Сейгель хотел что-то сказать, но в этот момент раздался стук в дверь. Он повернулся. Глаза у него стали напряженные и испуганные.

— Войдите, — сказал Голович.

Показался Датч. У него было белое оцепеневшее лицо человека, редко бывающего на солнце.

— Тут вас спрашивает какой-то тип, — сказал он Головичу. — Он говорит, что вы его ждете.

Голович побледнел и медленно кивнул головой.

— Хорошо. Впусти его.

Датч вопросительно посмотрел на Сейгеля, но тот отвернулся. Датч проковылял через комнату и открыл дверь, ведущую в соседний кабинет.

— Входите, — услышал Сейгель, как он пригласил кого-то.

Сейгель, стоя, ожидал его с бьющимся сердцем. Хотя он много раз слышал имя Феррари за время своей преступной жизни, но ни разу не видел ни его самого, ни его фотографии. Однако в его голове сложился его образ. Он представлял его огромным, неотесанным, мощным, грубым и свирепым. С такой репутацией, которую имел Феррари, можно было выглядеть, по мнению Сейгеля, именно так. И когда Вито Феррари спокойно вошел в комнату, Сейгель был потрясен.

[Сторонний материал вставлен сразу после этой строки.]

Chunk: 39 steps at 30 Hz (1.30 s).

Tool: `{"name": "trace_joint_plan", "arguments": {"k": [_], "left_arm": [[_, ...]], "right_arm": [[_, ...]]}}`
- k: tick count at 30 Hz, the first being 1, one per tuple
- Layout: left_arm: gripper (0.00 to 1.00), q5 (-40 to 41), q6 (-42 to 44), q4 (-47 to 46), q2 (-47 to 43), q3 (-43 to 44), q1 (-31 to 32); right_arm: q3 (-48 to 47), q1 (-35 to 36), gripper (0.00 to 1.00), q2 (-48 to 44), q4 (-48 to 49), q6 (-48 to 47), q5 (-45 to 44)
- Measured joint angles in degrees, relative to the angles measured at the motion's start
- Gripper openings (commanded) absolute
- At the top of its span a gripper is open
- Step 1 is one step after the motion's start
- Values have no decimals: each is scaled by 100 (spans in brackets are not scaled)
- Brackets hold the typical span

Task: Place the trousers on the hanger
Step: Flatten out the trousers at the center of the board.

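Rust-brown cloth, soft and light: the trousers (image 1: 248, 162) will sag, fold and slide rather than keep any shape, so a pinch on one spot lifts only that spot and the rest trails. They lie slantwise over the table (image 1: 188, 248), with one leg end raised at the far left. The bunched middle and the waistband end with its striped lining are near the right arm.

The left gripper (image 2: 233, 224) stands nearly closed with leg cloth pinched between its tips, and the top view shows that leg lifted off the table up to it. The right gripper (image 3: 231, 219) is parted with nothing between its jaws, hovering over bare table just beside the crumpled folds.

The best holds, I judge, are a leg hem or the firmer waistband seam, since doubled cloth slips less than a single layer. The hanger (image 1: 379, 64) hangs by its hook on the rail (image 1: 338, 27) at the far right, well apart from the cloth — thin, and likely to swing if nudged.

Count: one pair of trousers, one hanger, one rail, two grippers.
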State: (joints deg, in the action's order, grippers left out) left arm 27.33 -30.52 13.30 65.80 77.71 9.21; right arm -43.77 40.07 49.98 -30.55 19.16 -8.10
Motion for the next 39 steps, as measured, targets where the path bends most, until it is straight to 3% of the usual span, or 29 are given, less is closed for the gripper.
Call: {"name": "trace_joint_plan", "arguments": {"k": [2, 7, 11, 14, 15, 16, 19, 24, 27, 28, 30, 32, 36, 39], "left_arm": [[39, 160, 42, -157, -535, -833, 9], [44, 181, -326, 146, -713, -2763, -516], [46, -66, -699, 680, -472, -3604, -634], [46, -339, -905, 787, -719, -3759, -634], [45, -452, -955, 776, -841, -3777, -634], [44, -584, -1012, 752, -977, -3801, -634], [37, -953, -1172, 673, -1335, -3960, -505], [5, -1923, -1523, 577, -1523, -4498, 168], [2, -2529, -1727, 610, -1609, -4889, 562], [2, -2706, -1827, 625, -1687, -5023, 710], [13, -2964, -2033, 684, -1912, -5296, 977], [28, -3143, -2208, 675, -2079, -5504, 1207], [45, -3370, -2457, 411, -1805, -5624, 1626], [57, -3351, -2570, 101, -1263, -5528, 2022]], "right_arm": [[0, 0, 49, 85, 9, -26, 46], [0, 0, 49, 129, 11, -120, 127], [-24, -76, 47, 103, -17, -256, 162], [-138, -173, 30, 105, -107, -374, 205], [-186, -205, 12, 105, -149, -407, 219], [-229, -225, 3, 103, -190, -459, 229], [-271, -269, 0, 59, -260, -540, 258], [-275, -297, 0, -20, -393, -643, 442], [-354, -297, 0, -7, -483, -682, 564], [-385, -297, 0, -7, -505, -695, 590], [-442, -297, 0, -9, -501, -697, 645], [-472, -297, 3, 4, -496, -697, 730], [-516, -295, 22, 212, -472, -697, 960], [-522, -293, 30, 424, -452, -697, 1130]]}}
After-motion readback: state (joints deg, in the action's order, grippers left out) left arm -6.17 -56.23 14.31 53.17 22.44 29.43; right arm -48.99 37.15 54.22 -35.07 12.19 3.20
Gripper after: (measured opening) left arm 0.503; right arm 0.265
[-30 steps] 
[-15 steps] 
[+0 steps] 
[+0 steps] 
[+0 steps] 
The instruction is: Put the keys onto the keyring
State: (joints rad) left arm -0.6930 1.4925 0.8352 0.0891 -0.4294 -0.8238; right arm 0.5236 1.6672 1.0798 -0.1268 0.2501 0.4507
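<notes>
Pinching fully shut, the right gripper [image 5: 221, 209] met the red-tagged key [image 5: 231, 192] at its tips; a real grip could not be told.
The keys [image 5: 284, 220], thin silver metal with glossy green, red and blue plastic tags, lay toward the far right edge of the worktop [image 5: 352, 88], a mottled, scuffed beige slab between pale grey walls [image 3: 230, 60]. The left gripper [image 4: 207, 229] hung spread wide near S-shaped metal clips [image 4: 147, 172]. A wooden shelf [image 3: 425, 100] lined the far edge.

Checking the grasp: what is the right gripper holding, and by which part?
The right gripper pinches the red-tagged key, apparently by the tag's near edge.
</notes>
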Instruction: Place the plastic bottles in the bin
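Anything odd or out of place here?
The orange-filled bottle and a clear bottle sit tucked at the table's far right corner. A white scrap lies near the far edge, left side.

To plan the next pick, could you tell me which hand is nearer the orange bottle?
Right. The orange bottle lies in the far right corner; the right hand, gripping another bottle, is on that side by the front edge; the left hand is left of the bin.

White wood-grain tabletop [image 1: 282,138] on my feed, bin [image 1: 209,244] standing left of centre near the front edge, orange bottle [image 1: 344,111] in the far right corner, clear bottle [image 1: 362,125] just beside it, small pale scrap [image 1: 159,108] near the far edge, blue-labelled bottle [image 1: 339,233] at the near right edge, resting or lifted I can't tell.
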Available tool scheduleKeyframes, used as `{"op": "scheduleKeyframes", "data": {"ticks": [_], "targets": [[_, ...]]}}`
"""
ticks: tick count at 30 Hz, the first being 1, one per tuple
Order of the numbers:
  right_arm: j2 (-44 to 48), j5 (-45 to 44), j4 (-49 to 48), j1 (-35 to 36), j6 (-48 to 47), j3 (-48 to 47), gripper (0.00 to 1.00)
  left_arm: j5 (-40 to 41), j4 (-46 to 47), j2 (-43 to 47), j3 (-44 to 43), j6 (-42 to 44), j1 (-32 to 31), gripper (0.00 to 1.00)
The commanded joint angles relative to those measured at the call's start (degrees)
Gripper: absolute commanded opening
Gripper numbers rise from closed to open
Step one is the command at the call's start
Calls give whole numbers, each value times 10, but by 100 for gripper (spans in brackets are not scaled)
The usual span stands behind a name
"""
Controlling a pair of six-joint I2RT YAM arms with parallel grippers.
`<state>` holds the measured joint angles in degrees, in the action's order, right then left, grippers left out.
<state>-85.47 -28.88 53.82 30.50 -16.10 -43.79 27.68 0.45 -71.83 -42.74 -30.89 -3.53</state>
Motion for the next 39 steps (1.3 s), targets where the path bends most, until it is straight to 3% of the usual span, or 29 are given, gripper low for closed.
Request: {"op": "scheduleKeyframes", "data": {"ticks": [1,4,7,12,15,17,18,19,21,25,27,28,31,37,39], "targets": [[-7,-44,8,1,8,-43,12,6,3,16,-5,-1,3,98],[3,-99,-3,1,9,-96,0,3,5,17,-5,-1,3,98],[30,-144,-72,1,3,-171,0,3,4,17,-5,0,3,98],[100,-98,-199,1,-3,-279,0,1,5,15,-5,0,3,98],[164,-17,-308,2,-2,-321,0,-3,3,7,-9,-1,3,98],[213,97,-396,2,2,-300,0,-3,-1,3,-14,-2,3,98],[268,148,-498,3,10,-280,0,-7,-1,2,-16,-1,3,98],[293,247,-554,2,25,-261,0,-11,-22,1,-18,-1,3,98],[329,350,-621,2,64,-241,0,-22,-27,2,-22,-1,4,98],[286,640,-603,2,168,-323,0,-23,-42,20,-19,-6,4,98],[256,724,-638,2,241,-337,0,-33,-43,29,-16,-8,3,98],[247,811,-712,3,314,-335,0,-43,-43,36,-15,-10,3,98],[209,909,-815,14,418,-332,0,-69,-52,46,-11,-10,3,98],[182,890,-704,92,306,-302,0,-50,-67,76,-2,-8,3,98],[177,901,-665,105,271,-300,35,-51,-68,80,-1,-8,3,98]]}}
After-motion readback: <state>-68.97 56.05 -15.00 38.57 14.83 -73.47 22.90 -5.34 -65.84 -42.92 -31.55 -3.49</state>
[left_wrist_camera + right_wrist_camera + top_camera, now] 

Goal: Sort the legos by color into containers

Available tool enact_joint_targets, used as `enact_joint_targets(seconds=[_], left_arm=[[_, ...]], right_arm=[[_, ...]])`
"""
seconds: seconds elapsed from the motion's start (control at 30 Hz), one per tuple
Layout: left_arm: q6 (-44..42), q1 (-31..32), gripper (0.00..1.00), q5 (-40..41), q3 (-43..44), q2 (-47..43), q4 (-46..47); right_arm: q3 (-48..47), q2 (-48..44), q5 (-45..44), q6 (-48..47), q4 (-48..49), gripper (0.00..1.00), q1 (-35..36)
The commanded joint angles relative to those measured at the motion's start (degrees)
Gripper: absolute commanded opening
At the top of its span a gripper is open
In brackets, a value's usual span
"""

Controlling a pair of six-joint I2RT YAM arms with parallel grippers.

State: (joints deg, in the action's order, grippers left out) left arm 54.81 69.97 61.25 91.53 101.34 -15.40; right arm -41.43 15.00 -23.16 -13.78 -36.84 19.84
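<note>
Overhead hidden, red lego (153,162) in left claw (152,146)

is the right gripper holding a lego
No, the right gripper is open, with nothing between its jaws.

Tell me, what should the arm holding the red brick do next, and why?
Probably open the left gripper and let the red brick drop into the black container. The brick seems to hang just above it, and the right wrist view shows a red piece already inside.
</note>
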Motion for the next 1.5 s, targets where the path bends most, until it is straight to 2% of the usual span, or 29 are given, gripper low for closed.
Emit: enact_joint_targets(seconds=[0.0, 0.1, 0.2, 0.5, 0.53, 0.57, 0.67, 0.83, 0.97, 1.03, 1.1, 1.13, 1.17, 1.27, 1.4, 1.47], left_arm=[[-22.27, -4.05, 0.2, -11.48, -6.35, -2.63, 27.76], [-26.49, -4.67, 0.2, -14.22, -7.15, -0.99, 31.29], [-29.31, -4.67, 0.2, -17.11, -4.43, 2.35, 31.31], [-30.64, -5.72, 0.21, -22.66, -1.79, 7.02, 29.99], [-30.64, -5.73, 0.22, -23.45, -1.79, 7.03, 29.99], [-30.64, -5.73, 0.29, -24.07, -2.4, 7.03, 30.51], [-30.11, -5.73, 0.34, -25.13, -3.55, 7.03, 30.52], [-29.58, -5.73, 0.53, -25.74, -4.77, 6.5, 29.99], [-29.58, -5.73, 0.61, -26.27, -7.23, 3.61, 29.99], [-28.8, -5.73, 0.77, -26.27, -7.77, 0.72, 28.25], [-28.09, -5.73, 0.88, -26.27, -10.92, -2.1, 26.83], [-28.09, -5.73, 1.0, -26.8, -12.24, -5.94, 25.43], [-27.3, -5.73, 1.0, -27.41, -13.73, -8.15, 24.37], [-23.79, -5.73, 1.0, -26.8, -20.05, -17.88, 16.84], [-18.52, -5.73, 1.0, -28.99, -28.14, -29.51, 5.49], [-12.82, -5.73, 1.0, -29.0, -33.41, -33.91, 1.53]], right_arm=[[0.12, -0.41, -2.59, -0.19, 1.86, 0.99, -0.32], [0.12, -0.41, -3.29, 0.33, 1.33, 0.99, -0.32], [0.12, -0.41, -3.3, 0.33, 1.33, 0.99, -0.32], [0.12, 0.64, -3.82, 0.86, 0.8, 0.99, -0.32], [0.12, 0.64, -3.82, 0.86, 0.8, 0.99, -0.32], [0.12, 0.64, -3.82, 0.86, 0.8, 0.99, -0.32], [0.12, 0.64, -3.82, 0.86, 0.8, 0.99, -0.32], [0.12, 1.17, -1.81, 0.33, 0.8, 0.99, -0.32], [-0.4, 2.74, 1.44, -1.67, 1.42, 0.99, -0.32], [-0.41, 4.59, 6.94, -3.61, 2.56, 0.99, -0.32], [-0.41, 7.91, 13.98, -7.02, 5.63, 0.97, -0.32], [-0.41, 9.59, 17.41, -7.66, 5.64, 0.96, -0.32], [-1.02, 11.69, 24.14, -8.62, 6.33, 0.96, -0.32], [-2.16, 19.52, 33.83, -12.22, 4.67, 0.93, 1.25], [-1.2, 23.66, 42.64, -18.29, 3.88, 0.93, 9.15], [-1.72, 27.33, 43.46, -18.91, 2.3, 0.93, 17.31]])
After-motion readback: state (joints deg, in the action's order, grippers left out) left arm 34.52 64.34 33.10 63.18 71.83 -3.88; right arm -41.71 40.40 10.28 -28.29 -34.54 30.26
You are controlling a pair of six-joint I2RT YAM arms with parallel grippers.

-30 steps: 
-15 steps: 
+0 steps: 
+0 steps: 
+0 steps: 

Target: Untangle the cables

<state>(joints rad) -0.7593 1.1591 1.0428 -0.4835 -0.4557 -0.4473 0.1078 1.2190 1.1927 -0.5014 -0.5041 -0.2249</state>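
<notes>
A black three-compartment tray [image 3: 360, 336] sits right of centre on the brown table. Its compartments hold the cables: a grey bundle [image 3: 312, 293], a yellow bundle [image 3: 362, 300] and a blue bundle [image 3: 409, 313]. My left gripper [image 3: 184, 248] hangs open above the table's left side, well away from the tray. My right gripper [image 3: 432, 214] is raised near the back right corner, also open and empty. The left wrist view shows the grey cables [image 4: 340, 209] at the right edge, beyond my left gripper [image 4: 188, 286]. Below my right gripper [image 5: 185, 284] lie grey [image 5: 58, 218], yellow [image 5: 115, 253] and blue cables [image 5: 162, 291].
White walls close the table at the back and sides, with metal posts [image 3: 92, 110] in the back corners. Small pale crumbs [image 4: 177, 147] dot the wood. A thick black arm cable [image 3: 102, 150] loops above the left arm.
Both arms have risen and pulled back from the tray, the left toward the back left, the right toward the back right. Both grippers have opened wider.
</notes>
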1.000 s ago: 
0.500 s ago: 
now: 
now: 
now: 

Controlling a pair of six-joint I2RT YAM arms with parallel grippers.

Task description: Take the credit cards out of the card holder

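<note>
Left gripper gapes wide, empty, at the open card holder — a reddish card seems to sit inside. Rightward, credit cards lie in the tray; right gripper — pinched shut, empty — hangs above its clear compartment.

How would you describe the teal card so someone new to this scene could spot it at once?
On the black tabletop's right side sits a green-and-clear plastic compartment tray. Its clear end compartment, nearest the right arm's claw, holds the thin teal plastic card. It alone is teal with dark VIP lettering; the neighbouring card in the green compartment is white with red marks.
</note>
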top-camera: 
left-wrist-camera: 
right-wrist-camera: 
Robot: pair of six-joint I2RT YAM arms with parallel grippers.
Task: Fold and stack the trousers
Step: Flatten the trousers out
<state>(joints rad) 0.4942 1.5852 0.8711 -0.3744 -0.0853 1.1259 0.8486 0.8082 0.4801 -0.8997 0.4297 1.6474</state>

Феррари оказался на дюйм или около того ниже пяти футов, почти карлик, и, казалось, состоял только из кожи и костей. Черная визитка висела на нем так, будто ее повесили на проволочный манекен. Сейгеля сразу же поразила совершенно необычная манера передвигаться, присущая Феррари. Казалось, он скользит по паркету бесшумно и плавно, как призрак. А когда Сейгель взглянул в его лицо, оно снова напомнило ему призрак.

Лицо Феррари было клинообразным. У него был широкий лоб и узкий квадратный подбородок. Нос, крючковатый и слишком большой, доставал почти до рта, лишенного губ. Желтая кожа обтягивала скулы так плотно, что делала видимой структуру черепа, и в целом голова напоминала голову мертвого человека. Его глазки были так глубоко спрятаны в глазницах, что были почти невидимы, но когда Сейгель внимательно присмотрелся, то ему показалось, что он глядит в неподвижные глаза воскового портрета.

Голович и Сейгель были так поражены неожиданной внешностью Феррари, что молча смотрели на него, не способные произнести ни слова.

Феррари снял свою черную шляпу. Его темные густые волосы лишь слегка поседели на висках. Он положил шляпу на стул, а сам сел в кресло, где до этого сидел Сейгель.

— Мужчина и женщина, как я понял, — сказал он.

У него был странный низкий голос, от которого у Сейгеля мурашки забегали по спине. Такой голос можно было услышать только на спиритическом сеансе у медиума.